Exercise requirements: A word-for-word copy of the listing, free of images, is the expected answer.
● ● ● ●
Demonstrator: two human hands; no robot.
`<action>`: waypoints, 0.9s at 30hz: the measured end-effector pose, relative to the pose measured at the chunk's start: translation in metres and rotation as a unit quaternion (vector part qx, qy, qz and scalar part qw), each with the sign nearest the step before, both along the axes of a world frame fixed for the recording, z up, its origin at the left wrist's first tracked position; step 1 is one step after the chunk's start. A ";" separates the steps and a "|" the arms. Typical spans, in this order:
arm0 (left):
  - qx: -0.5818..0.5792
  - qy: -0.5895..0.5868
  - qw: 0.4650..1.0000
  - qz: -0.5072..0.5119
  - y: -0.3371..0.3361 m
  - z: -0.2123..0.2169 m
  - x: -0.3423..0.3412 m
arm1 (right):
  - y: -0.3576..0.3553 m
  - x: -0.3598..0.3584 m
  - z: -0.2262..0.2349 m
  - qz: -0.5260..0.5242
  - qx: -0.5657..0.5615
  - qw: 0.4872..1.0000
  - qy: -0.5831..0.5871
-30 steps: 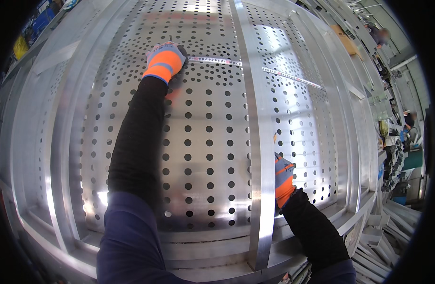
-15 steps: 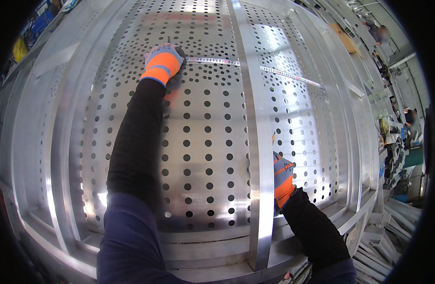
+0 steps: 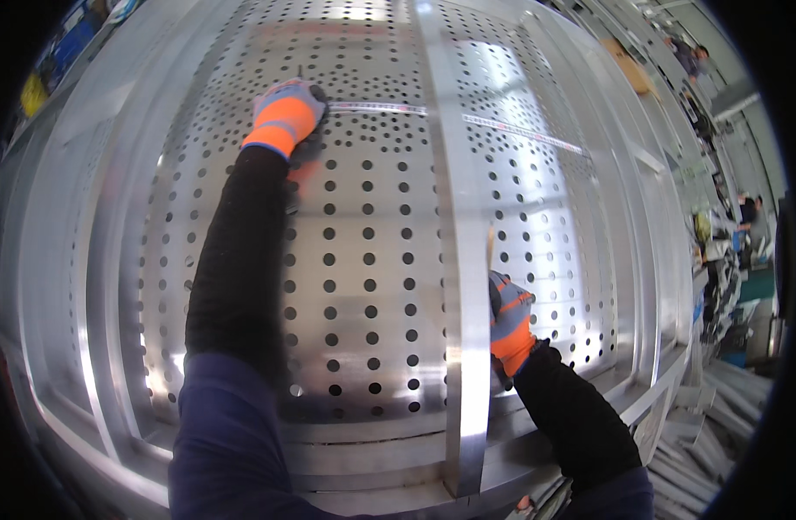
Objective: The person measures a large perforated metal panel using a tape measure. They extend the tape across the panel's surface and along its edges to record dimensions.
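Note:
My left hand [image 3: 285, 117], in an orange and grey glove, is closed at the far left of a perforated metal panel [image 3: 350, 217]. It grips a tape measure, whose dark case [image 3: 319, 93] is mostly covered by the glove. From there the pale tape blade [image 3: 376, 108] runs right across the panel, passing beneath a metal bar [image 3: 467, 347]. Just right of that bar, nearer to me, is my right hand [image 3: 512, 325] in a matching glove. A thin tan pencil [image 3: 490, 247] points up and away from its closed fingers, which the bar partly hides.
Metal frame rails [image 3: 99, 286] run along the panel's left and right sides. Long metal profiles [image 3: 701, 451] lie heaped at the lower right. Beyond the right side are a cardboard piece [image 3: 627, 68] and two people farther off.
The whole view has shifted slightly, with the panel and bar a little farther left. More of the pencil shows above my right hand. My left hand keeps its hold on the tape measure.

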State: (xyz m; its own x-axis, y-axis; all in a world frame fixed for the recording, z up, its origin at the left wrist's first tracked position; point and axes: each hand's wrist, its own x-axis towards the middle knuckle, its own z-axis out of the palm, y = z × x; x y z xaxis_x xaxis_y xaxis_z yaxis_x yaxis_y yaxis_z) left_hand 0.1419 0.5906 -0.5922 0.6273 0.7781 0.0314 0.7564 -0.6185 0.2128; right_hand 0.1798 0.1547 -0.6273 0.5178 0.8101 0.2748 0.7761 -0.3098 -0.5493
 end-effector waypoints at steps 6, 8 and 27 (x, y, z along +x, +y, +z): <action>-0.037 -0.007 0.999 0.017 0.003 0.002 0.002 | 0.014 -0.008 0.019 -0.029 -0.113 0.993 -0.036; -0.029 0.007 0.999 0.014 0.007 -0.003 0.006 | 0.012 -0.008 0.020 -0.034 -0.112 0.993 -0.031; -0.206 0.084 0.975 -0.004 -0.057 0.020 -0.098 | 0.004 0.006 -0.004 -0.008 -0.033 0.999 0.041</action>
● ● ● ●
Exercise output:
Demonstrator: two human hands; no robot.
`<action>`: waypoints, 0.9s at 30hz: the measured end-effector pose, relative to the pose measured at the chunk's start: translation in metres and rotation as a unit quaternion (vector part qx, qy, qz and scalar part qw), each with the sign nearest the step before, both along the axes of a world frame fixed for the recording, z up, its origin at the left wrist's first tracked position; step 1 is one step after the chunk's start. A ";" separates the steps and a "|" the arms. Typical spans, in this order:
arm0 (left):
  - qx: -0.5818..0.5792
  - qy: -0.5895..0.5868
  - qw: 0.4650..1.0000
  - qz: -0.5072..0.5119
  - y: -0.3371..0.3361 m
  - z: -0.2123..0.2169 m
  - x: -0.3423..0.3412 m
arm1 (right):
  - y: -0.3576..0.3553 m
  - x: -0.3598..0.3584 m
  - z: -0.2262..0.2349 m
  - qz: -0.5260..0.5242
  - qx: -0.5657..0.5615
  - qw: 0.4872..1.0000
  - qy: -0.5831..0.5871
-30 steps: 
-15 steps: 
+0 steps: 
Objective: The person measures a large perforated metal panel using a tape measure. They extend the tape across the panel's surface and along its edges to record dimensions.
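Note:
My left hand [image 3: 285, 117], in an orange and grey glove, is closed at the far left of a perforated metal panel [image 3: 350, 217]. It grips a tape measure, whose dark case [image 3: 319, 93] is mostly covered by the glove. From there the pale tape blade [image 3: 376, 108] runs right across the panel, passing beneath a metal bar [image 3: 467, 347]. Just right of that bar, nearer to me, is my right hand [image 3: 512, 325] in a matching glove. A thin tan pencil [image 3: 490, 247] points up and away from its closed fingers, which the bar partly hides.
Metal frame rails [image 3: 99, 286] run along the panel's left and right sides. Long metal profiles [image 3: 701, 451] lie heaped at the lower right. Beyond the right side are a cardboard piece [image 3: 627, 68] and two people farther off.
The whole view has shifted slightly, with the panel and bar a little farther left. More of the pencil shows above my right hand. My left hand keeps its hold on the tape measure.
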
State: (xyz m; its own x-axis, y-axis; all in a world frame fixed for the recording, z up, its origin at the left wrist's first tracked position; point and axes: each hand's wrist, its own x-axis towards the middle knuckle, its own z-axis out of the palm, y = z × x; x y z xaxis_x xaxis_y xaxis_z yaxis_x yaxis_y yaxis_z) left_hand 0.1419 0.5906 -0.5922 0.6273 0.7781 0.0314 0.7564 -0.6185 0.2128; right_hand 0.1798 0.1547 -0.6273 0.5178 0.8101 0.2748 0.7761 -0.3098 -0.5493
 end-effector waypoints at steps 6, 8 and 27 (x, y, z along +x, +y, +z): <action>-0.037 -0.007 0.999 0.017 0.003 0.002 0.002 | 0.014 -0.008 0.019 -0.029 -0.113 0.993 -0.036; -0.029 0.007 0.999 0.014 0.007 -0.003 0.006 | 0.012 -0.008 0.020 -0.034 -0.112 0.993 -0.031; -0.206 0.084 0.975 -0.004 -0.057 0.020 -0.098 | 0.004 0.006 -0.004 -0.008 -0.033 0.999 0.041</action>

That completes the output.